堂林1号も3三振…野村監督おかんむり
「広島6-1阪神」(7日、マツダ)
強く降り出した雨を、プリンスのバットが切り裂いた。二回1死走者なしで、リードは1点。追加点が欲しい場面で、堂林が放った打球は大きな弧を描いた。赤い雨がっぱで埋まった右翼席に突き刺さった白球。今季初アーチはチームを勢いづける一発だった。
昨季チーム最多の14本塁打をマークしたが、今年の1本目は開幕から28打席目だった。球団広報を通じ、「しっかりと自分のスイングでイメージ通りの打球が打てた」とコメント。忘れてかけていた感覚を、やっと思い出した。
ただ素直には喜べなかった。2打席目以降は3打席連続三振。その内、2つは新人の藤浪に喫したものだ。昨季球団記録の150三振の悪夢がよみがえる姿に、野村監督は「あの1本だけじゃね。
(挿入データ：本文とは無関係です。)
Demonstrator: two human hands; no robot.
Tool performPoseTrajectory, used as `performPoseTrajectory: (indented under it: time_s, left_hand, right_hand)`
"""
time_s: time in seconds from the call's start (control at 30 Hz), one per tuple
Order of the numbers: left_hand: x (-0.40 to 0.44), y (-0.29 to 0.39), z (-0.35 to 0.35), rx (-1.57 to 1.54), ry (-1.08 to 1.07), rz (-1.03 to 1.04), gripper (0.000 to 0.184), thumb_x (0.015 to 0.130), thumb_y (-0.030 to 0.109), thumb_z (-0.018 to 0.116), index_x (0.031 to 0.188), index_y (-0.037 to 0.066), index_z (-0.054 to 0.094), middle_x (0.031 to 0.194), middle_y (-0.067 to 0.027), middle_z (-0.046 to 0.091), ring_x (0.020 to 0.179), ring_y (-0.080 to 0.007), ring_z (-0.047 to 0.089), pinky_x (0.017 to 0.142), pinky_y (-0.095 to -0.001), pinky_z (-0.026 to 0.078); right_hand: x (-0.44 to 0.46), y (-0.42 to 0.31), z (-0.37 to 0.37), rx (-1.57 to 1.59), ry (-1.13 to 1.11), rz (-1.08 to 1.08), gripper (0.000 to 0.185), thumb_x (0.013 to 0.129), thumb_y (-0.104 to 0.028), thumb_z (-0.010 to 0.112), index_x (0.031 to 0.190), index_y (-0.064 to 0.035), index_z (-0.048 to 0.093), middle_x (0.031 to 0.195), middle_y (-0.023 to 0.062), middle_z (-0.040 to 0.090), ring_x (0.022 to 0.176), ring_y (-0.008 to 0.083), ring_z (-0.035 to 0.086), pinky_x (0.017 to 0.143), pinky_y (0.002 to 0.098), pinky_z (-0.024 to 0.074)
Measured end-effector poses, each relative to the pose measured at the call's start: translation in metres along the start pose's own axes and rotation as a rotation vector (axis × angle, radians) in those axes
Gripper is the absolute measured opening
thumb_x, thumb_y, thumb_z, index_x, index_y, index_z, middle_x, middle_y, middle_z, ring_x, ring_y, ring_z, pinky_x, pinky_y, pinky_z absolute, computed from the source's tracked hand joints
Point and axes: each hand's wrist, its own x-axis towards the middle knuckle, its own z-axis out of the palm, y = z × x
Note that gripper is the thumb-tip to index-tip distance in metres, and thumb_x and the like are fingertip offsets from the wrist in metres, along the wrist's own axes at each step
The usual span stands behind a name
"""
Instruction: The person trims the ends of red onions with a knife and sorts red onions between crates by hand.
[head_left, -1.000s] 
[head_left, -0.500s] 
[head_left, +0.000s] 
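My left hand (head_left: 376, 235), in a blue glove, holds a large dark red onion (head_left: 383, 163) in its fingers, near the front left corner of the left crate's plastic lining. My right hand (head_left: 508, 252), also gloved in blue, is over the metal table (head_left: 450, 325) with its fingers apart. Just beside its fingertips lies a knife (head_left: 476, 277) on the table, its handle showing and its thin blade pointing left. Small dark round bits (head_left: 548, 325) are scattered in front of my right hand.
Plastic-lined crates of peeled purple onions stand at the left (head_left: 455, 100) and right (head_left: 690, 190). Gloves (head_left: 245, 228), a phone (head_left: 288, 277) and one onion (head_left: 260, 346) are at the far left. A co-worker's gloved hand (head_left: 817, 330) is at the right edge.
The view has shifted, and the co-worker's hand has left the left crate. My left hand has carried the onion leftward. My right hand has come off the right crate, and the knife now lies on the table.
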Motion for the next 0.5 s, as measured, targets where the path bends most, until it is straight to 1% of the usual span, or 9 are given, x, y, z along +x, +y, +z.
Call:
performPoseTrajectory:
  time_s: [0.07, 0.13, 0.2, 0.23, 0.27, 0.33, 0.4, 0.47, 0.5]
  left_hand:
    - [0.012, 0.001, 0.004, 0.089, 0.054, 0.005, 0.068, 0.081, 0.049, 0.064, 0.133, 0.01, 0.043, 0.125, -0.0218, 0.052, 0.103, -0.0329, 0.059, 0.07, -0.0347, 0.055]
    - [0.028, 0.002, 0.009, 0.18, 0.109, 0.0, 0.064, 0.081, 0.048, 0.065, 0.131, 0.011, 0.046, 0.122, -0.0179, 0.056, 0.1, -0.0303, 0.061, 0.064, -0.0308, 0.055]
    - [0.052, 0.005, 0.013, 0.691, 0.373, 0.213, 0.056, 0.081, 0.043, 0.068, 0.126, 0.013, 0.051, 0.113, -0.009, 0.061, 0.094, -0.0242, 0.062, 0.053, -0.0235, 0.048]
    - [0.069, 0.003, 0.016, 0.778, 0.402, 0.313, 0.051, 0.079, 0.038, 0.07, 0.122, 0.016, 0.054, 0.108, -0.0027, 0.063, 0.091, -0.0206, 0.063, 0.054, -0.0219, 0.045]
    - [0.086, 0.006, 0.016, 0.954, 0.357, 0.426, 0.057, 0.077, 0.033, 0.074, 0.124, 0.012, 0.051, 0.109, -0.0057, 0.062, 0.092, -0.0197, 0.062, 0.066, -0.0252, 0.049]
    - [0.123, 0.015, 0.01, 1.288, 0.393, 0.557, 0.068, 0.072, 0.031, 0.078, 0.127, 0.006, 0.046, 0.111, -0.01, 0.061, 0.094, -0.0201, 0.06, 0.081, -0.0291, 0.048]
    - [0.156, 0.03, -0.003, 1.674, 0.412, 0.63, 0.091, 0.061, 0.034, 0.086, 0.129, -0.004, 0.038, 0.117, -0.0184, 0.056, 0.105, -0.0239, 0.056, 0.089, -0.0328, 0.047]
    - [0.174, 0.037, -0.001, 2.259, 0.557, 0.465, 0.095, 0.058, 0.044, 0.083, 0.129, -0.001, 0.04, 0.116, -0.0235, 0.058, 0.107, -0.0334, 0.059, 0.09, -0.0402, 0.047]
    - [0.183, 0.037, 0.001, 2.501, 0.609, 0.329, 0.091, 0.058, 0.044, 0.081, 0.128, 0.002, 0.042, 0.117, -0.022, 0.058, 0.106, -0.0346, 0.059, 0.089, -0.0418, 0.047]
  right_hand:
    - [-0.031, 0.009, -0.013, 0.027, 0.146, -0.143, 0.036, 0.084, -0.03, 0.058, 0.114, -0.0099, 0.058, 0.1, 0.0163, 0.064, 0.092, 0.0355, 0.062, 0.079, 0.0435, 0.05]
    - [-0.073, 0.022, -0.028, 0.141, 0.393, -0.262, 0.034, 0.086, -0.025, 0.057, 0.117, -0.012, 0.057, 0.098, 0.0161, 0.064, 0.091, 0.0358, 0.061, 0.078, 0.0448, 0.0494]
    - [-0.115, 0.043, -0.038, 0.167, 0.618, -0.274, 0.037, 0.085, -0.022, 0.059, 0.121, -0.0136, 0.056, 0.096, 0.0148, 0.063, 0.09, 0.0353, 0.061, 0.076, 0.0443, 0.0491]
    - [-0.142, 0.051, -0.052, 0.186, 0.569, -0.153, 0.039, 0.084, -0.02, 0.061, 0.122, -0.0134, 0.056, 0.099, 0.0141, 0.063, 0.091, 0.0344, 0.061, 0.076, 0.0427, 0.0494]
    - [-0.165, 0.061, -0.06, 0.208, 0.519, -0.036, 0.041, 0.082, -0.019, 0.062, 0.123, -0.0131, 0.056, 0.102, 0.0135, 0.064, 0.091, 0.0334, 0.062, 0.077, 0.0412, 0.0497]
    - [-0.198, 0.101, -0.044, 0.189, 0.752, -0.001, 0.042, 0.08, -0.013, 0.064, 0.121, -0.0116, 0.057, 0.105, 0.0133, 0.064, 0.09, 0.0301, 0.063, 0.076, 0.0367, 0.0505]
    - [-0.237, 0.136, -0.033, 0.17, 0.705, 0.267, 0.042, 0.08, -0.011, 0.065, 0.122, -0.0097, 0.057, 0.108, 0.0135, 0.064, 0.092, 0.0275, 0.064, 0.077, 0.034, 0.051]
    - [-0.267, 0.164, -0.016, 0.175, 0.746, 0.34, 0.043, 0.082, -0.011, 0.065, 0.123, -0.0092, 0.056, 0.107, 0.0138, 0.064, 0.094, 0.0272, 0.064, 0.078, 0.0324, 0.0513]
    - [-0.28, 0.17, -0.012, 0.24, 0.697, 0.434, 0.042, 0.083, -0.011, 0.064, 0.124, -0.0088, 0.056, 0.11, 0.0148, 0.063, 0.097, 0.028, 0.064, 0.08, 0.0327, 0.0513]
本塁打の後に3打席連続三振…何を考えているのか。あの1本で乗っていかないといけないのに」とため息を漏らした。
さらに昨季リーグワーストの29失策を記録した守備でも今季初失策を犯してしまった。七回、新井のゴロを処理後、一塁へ悪送球。三振、失策と失態の連続で、本塁打が遠くかすんでしまった。
試合後、険しい表情でロッカー室から飛び出すと、待ち受ける報道陣を振り切り、無言で球場を後にした。いい意味でも悪い意味でも“持ち味”が出た堂林。まだ発展途上の若武者だけに、1本の本塁打で喜んでいる暇はない。